## Assigned task
Identify, in the records below, every line where the string "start" appears, and copy each such line.

Records from a collection:
──────────
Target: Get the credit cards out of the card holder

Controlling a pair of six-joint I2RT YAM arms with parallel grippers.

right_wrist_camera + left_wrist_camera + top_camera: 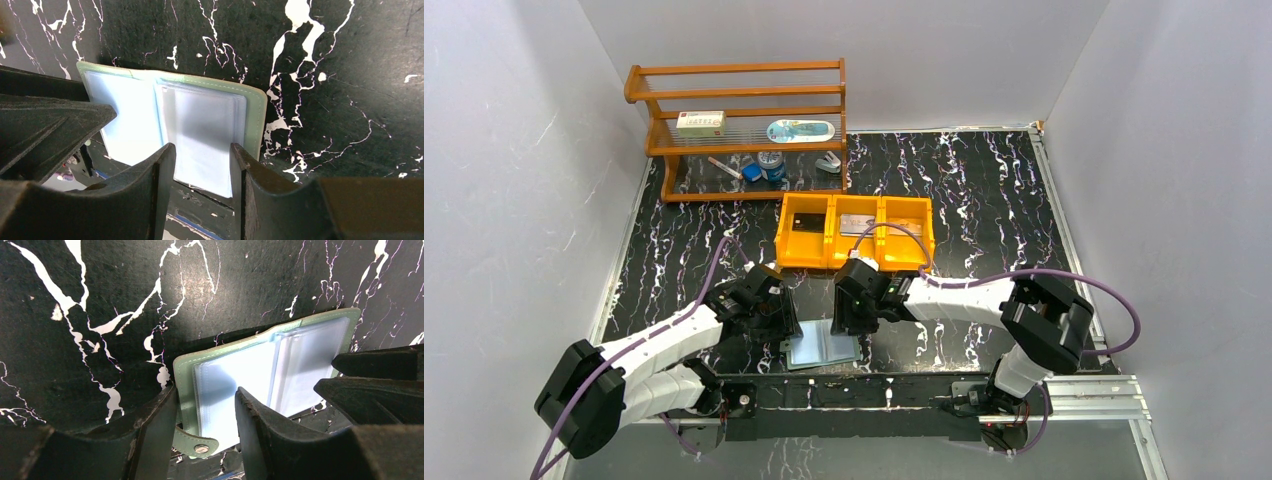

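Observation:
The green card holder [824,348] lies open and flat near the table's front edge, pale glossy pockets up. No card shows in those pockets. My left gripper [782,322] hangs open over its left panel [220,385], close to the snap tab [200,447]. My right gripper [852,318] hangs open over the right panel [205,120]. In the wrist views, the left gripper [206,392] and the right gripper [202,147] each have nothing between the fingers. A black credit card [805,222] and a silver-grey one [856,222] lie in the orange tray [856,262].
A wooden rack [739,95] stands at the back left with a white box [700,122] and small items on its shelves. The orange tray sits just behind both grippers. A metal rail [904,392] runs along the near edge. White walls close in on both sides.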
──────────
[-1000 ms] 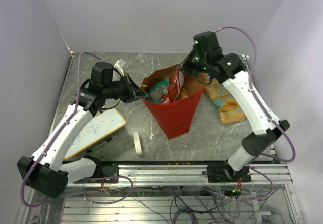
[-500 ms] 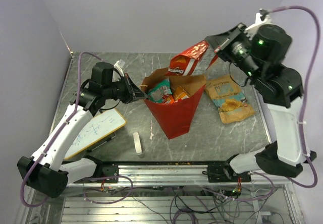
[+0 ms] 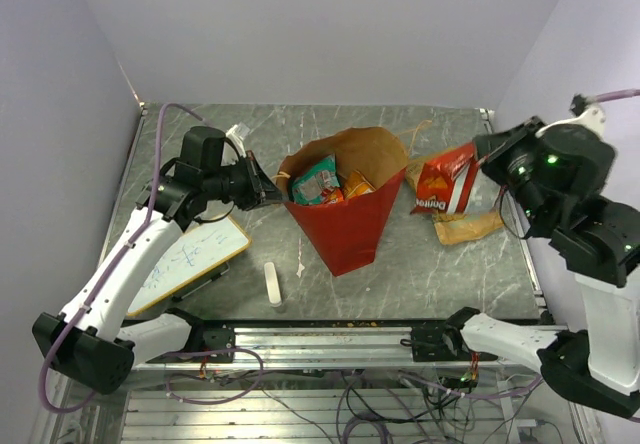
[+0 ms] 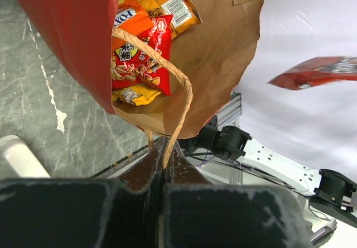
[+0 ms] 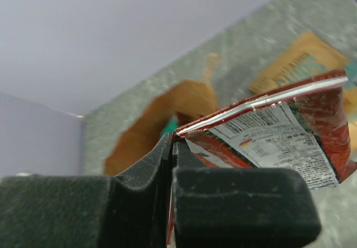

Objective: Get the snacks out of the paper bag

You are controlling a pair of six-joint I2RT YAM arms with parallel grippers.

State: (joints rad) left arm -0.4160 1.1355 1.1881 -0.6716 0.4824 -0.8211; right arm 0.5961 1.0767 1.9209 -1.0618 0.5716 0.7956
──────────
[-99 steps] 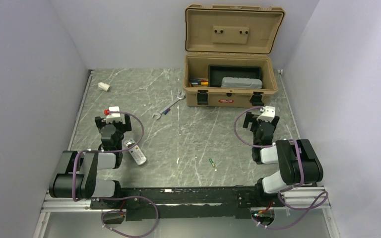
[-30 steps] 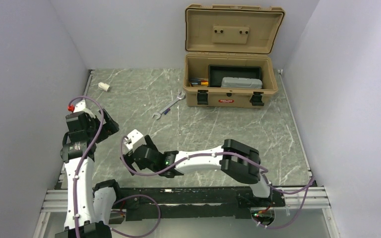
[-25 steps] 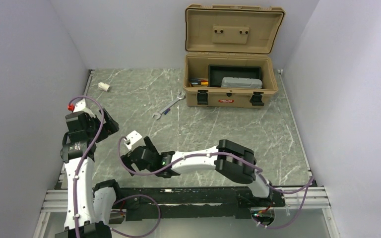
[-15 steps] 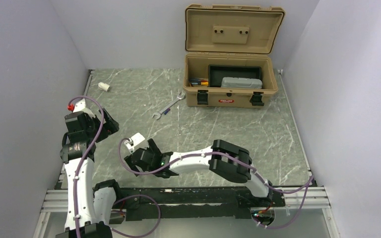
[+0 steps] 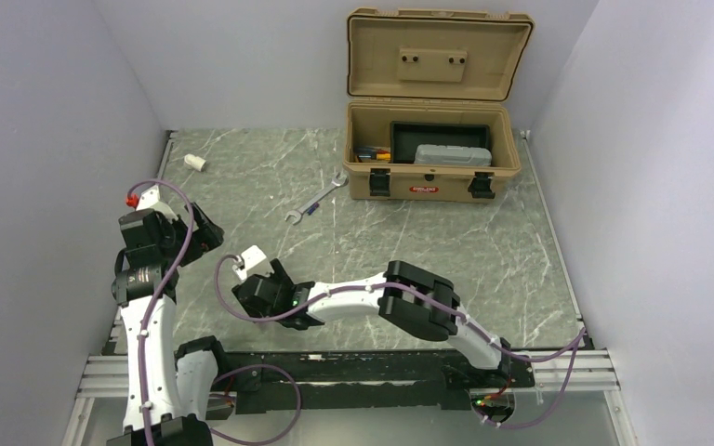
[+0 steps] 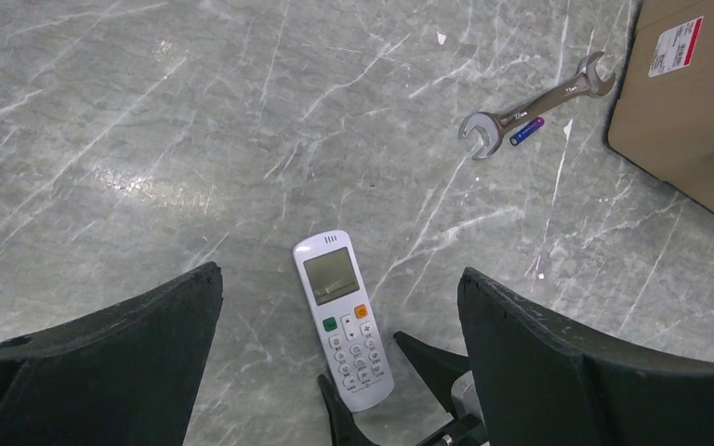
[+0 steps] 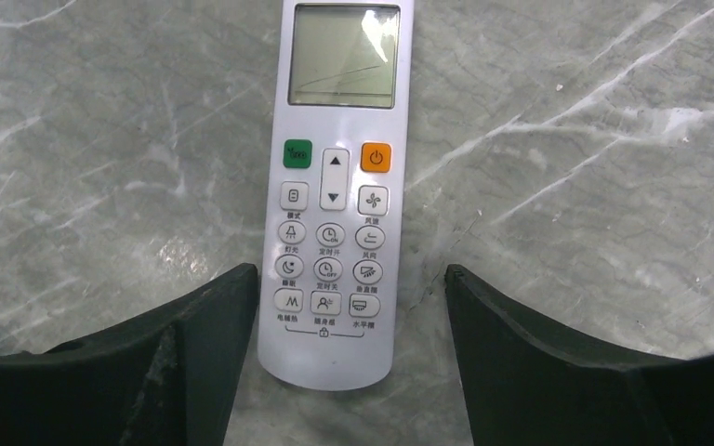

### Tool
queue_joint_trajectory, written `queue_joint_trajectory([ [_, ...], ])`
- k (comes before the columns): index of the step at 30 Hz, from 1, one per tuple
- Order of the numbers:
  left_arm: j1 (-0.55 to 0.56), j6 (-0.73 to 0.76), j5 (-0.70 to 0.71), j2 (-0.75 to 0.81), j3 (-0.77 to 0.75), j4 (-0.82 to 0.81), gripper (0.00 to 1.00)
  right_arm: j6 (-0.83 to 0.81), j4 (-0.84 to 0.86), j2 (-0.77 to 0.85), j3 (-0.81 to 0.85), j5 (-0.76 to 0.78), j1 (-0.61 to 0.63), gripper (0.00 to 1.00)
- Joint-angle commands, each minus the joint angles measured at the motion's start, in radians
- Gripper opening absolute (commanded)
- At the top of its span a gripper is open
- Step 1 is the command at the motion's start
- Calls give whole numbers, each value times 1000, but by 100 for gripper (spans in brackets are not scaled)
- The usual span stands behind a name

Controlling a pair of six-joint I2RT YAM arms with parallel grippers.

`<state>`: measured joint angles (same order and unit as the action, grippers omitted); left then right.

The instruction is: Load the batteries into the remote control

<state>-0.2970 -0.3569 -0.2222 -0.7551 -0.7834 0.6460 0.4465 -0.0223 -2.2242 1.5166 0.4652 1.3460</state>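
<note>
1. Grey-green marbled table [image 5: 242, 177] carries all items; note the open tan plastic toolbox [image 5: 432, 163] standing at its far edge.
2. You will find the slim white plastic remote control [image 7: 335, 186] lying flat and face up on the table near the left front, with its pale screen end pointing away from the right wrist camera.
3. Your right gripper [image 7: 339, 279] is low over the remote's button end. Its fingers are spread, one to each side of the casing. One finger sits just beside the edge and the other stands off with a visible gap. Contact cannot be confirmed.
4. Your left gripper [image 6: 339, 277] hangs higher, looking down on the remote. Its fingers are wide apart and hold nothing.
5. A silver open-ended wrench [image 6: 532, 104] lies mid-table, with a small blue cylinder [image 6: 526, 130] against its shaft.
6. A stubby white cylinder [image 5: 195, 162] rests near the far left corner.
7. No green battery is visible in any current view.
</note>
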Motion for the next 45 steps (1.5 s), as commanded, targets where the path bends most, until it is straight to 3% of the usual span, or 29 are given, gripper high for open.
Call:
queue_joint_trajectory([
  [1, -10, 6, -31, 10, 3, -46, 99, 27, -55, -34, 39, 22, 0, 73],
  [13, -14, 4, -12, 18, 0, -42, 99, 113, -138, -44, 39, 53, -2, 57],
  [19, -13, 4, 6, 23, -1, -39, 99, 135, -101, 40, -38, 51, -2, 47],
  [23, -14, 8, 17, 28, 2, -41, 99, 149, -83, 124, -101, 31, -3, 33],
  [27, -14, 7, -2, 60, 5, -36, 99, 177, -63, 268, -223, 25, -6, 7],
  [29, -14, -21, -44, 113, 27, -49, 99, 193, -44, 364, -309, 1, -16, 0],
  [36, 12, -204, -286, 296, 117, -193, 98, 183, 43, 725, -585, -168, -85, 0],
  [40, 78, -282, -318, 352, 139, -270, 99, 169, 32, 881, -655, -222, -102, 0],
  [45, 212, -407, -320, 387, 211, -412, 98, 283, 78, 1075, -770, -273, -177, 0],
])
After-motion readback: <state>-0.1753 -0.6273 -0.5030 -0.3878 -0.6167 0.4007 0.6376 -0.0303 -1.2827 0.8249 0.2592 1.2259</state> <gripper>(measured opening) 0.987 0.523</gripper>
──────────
## Solution for this problem
- Joint-angle commands, each minus the joint angles measured at the motion's start, in radians
- Step 1 is the command at the motion's start

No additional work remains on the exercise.